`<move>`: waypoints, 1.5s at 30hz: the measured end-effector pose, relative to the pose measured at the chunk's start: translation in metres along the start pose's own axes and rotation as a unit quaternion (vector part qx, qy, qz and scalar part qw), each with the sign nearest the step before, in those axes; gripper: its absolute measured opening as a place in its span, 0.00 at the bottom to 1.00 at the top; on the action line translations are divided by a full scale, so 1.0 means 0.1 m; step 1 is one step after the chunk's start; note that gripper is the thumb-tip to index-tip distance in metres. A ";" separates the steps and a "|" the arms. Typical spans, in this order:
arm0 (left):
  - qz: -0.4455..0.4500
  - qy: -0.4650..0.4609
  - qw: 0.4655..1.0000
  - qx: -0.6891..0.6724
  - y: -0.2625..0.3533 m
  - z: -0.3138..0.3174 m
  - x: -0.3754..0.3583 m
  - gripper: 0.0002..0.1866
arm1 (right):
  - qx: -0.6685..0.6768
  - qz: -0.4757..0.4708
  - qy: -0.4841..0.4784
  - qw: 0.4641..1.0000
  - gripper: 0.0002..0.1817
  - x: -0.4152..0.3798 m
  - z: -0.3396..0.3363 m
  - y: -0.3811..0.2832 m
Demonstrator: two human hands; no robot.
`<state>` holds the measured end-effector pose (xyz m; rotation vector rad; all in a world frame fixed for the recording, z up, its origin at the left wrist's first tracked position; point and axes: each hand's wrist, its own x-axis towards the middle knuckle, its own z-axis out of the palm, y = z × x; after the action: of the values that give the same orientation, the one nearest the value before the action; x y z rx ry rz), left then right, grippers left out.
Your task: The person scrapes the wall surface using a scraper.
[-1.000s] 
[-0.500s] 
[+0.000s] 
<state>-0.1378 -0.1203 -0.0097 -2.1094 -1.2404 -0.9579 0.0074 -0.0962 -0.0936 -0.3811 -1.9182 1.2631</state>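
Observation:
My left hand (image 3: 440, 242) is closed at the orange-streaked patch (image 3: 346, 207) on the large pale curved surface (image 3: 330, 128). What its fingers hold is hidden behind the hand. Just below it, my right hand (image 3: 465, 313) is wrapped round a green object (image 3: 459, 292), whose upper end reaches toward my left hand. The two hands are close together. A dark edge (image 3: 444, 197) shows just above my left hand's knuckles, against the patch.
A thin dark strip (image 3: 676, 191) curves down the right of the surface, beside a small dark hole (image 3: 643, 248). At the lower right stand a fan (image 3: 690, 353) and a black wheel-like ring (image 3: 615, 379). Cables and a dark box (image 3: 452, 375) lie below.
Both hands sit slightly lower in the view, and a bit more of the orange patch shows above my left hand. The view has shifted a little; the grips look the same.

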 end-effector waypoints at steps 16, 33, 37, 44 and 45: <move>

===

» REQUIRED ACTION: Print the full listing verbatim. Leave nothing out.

» YOUR SOLUTION:
`<move>`: waypoints, 1.5s at 30hz: the measured end-effector pose, relative to the pose measured at the chunk's start: translation in metres along the start pose's own axes and rotation as a unit quaternion (vector part qx, qy, qz and scalar part qw), each with the sign nearest the step before, in those axes; gripper: its absolute measured opening as a place in its span, 0.00 at the bottom to 1.00 at the top; on the action line translations are divided by a full scale, so 1.0 means 0.1 m; step 1 is one step after the chunk's start; note that gripper is the thumb-tip to index-tip distance in metres. A ";" separates the steps and a "|" the arms. Typical spans, in this order:
arm0 (left):
  - qz: -0.4455..0.4500
  - qy: -0.4650..0.4609
  - qw: 0.4655..1.0000
  - qx: -0.6891..0.6724
  - y: -0.2625..0.3533 m
  - z: -0.3138..0.3174 m
  - x: -0.3754..0.3583 m
  - gripper: 0.0002..0.1866
arm1 (right):
  - qx: -0.6685..0.6768
  - qz: -0.4757..0.4708
  - qy: -0.4841..0.4784
  - qw: 0.4641..1.0000
  - gripper: 0.0002..0.1817
  - x: -0.4152..0.3798 m
  - z: -0.3396..0.3363 m
  - y: -0.3811..0.2832 m
Demonstrator: two human hands; no robot.
`<state>` holds the measured end-effector pose (xyz m; rotation vector rad; all in a world frame fixed for the recording, z up, its origin at the left wrist's first tracked position; point and axes: each hand's wrist, its own x-axis towards the middle knuckle, its own z-axis out of the palm, y = z × x; after the action: of the values that give the same orientation, the one nearest the value before the action; x y z rx ry rz), left then right, grippers left out.
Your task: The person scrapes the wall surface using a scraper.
[-1.000s] 
[-0.500s] 
[+0.000s] 
<state>-0.1378 -0.1203 -0.0097 -2.1094 -1.2404 -0.9579 0.0074 -0.0962 -0.0936 -0.3811 -1.9182 1.2631</state>
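Observation:
My left hand (image 3: 440, 242) is closed at the orange-streaked patch (image 3: 346, 207) on the large pale curved surface (image 3: 330, 128). What its fingers hold is hidden behind the hand. Just below it, my right hand (image 3: 465, 313) is wrapped round a green object (image 3: 459, 292), whose upper end reaches toward my left hand. The two hands are close together. A dark edge (image 3: 444, 197) shows just above my left hand's knuckles, against the patch.
A thin dark strip (image 3: 676, 191) curves down the right of the surface, beside a small dark hole (image 3: 643, 248). At the lower right stand a fan (image 3: 690, 353) and a black wheel-like ring (image 3: 615, 379). Cables and a dark box (image 3: 452, 375) lie below.
Both hands sit slightly lower in the view, and a bit more of the orange patch shows above my left hand. The view has shifted a little; the grips look the same.
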
 end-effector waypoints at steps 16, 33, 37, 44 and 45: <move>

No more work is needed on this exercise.